_Task_. Below are entries; copy exactly the lines from the one with "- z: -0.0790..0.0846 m" through the one with "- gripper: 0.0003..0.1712", both included, and leave out the rest.

Records drawn from a dataset
.....

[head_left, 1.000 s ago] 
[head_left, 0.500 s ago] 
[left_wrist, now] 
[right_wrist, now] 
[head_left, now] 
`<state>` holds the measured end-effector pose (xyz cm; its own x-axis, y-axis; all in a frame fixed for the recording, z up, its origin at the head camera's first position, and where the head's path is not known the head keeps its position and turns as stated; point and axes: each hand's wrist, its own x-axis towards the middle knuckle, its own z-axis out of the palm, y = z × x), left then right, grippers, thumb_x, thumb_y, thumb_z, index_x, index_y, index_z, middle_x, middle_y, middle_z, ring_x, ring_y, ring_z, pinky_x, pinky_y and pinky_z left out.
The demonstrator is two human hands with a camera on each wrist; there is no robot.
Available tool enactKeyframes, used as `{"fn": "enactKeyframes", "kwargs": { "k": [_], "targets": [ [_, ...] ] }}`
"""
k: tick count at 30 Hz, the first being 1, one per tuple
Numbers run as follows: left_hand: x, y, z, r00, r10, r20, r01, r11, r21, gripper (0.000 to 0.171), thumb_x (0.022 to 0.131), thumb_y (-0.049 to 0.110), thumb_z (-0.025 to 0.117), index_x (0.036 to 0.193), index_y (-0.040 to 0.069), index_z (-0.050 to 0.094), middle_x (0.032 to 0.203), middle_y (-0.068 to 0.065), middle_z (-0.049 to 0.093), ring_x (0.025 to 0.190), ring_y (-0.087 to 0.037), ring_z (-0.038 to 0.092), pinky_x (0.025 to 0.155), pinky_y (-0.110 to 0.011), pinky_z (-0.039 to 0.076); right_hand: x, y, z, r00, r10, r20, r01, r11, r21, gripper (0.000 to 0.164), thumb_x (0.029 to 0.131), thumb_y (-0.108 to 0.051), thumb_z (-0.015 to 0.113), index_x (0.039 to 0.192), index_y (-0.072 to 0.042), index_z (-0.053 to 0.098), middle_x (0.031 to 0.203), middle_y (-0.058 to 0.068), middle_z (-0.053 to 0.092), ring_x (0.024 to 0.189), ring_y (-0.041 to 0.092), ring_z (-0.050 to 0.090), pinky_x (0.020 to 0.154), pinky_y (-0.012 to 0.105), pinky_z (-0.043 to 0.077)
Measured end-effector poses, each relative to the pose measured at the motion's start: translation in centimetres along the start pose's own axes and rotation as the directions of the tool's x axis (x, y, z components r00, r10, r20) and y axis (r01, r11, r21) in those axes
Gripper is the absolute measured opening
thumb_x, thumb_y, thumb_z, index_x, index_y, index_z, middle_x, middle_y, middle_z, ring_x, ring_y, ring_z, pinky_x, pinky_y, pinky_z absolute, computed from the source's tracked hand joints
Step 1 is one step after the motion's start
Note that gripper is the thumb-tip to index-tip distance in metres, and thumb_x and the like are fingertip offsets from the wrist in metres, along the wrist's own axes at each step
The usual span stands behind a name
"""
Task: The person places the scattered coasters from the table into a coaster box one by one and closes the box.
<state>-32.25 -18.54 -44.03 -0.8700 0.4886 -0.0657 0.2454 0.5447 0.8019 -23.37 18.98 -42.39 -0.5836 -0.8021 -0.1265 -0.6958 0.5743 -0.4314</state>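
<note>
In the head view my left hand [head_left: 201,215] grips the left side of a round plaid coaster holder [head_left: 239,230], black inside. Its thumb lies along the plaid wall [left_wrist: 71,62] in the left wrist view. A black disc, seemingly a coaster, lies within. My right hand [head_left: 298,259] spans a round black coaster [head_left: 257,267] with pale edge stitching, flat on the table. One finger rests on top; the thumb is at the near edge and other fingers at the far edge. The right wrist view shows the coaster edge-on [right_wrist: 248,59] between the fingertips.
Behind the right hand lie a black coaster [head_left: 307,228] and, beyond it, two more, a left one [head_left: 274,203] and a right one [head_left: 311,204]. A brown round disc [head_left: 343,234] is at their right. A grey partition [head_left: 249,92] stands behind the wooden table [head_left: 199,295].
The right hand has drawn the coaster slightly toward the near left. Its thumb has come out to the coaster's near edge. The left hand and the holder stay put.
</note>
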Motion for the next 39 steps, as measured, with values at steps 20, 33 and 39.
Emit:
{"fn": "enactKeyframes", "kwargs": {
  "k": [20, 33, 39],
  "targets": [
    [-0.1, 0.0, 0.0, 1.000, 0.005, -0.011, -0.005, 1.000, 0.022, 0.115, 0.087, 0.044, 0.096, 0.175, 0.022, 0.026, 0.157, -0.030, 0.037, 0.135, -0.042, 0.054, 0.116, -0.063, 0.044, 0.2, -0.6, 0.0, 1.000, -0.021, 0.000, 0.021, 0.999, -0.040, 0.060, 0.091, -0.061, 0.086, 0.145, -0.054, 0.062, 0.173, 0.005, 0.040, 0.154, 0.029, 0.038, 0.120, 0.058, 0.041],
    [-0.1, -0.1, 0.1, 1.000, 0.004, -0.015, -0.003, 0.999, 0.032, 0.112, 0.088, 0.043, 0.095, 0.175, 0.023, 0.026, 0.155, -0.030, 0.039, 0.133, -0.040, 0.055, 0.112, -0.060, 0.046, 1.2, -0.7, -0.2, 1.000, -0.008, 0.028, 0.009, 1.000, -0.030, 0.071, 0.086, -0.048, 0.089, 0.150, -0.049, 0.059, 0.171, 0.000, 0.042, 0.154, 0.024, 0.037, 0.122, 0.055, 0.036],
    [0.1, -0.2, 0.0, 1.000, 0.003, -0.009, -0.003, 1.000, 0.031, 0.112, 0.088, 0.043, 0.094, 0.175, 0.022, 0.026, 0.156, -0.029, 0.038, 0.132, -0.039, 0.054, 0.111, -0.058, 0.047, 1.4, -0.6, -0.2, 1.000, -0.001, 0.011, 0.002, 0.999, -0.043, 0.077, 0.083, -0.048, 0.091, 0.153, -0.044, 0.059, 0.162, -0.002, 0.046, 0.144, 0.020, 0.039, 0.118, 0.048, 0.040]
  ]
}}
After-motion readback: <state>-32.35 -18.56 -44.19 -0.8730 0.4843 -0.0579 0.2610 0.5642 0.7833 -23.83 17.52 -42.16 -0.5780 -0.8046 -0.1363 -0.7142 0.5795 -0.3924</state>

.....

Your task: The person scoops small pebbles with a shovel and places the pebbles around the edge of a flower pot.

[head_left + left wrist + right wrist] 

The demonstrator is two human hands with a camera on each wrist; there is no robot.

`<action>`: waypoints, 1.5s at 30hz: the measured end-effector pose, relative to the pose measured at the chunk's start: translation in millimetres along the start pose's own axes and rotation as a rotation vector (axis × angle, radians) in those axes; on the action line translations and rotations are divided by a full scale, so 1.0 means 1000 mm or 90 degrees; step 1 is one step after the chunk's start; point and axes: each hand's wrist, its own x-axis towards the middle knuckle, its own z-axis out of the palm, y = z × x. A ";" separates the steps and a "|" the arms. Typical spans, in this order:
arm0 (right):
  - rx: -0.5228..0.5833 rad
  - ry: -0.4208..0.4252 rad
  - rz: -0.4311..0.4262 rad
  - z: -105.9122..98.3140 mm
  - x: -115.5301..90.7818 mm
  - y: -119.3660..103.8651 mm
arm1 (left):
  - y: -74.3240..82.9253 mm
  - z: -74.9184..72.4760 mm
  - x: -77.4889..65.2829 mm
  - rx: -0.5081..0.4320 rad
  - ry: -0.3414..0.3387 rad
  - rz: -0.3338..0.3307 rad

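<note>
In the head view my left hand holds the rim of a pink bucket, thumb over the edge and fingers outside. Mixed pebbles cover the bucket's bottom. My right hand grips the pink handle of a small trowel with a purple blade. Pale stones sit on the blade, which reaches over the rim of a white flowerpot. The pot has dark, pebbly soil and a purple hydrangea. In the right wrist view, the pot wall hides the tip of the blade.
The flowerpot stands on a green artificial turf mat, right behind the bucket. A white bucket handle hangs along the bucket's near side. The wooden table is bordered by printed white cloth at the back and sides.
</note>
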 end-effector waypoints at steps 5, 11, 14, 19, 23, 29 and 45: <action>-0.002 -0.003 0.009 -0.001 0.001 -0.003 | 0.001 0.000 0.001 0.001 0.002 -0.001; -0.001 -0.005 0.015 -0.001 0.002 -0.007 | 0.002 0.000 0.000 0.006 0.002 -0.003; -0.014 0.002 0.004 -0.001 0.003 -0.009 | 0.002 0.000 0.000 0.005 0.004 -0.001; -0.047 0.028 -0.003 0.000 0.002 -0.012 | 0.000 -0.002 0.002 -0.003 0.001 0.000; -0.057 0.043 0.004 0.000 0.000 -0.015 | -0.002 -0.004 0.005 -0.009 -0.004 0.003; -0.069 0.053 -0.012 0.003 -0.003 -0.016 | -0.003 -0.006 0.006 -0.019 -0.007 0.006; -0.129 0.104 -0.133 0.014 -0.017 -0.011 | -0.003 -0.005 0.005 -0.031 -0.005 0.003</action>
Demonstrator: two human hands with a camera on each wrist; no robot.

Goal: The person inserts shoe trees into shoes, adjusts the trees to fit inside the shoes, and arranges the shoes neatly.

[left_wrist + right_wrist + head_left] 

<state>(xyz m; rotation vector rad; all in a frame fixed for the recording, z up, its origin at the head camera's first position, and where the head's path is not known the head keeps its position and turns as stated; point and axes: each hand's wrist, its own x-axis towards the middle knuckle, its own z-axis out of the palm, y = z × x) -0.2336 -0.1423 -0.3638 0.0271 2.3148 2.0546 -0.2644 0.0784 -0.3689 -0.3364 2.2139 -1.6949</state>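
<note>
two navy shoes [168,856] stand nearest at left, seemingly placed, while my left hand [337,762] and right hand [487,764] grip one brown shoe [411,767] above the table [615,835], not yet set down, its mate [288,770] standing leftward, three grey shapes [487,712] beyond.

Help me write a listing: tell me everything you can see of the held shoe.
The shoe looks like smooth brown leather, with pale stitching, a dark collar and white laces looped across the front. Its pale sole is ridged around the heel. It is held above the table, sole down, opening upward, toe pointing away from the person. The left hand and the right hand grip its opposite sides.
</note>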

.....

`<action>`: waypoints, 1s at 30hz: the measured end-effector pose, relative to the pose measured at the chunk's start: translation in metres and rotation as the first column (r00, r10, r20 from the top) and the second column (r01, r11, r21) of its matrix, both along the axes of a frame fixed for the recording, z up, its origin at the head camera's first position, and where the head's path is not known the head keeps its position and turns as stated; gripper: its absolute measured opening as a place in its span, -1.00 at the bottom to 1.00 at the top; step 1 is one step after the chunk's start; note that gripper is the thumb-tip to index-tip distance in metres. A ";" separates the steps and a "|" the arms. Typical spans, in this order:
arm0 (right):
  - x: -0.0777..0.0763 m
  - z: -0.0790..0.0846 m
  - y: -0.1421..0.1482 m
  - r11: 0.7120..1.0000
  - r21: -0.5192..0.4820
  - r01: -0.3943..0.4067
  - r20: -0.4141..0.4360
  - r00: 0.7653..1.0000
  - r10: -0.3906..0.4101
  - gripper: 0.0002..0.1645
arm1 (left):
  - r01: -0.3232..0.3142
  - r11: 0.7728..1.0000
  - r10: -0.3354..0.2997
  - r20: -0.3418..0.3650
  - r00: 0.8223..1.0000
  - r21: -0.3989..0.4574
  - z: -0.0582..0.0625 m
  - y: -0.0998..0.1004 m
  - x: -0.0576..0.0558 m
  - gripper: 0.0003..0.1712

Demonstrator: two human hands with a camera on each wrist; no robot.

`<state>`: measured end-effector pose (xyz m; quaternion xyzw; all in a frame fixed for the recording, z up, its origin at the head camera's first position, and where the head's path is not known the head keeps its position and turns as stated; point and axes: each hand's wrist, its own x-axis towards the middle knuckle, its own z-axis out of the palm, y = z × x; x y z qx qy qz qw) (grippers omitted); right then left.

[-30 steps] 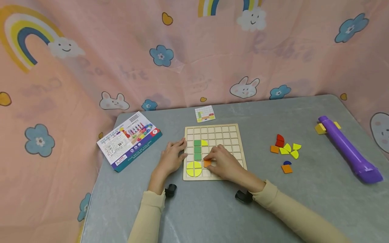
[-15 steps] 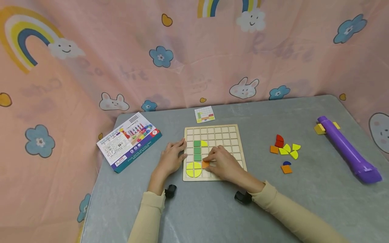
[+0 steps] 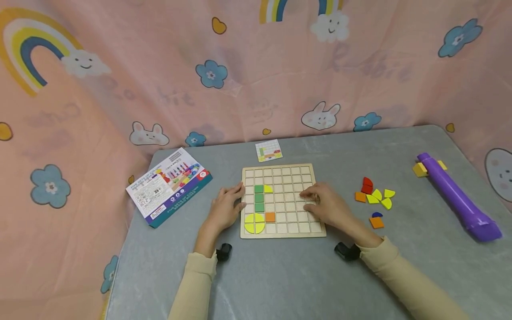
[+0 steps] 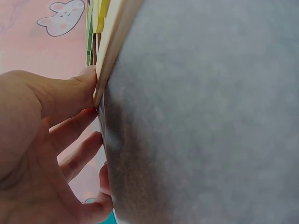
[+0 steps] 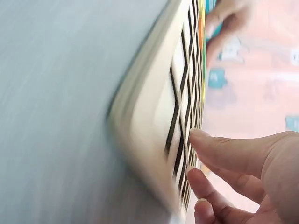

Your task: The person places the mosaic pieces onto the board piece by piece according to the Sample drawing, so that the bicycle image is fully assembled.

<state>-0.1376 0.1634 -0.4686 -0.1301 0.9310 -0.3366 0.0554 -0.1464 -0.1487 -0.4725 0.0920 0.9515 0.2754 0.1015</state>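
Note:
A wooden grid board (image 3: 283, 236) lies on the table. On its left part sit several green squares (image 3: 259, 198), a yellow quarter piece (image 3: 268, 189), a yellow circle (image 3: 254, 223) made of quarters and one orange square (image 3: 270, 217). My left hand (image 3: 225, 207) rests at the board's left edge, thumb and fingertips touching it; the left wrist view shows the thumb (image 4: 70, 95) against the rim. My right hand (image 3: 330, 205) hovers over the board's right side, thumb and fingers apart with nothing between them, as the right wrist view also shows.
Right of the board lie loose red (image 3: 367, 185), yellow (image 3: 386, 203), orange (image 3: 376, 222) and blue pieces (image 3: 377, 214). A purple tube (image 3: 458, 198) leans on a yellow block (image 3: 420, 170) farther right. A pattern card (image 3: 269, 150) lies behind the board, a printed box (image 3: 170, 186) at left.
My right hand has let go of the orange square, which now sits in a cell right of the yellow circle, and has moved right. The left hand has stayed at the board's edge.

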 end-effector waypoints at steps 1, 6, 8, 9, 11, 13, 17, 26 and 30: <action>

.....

_Exercise result_.
  - z: -0.0790..0.0846 m
  - y: -0.1421..0.1482 m
  - r11: 0.7120..1.0000
  - r21: -0.5192..0.4820
  - r01: -0.3943..0.4067
  - r20: -0.4141..0.4360
  - r00: 0.7653..1.0000
  - r10: -0.3906..0.4101
  - gripper: 0.0002..0.1645
arm1 (left):
  - r01: -0.3232..0.3142
  - r11: 0.7728..1.0000
  - r10: -0.3354..0.2997
  - r20: -0.3418..0.3650
  - r00: 0.8223..1.0000
  - r21: -0.3989..0.4574
  - z: -0.0582..0.0625 m
  - y: -0.0998..0.1004 m
  - x: -0.0576..0.0558 m
  - gripper: 0.0003..0.1712

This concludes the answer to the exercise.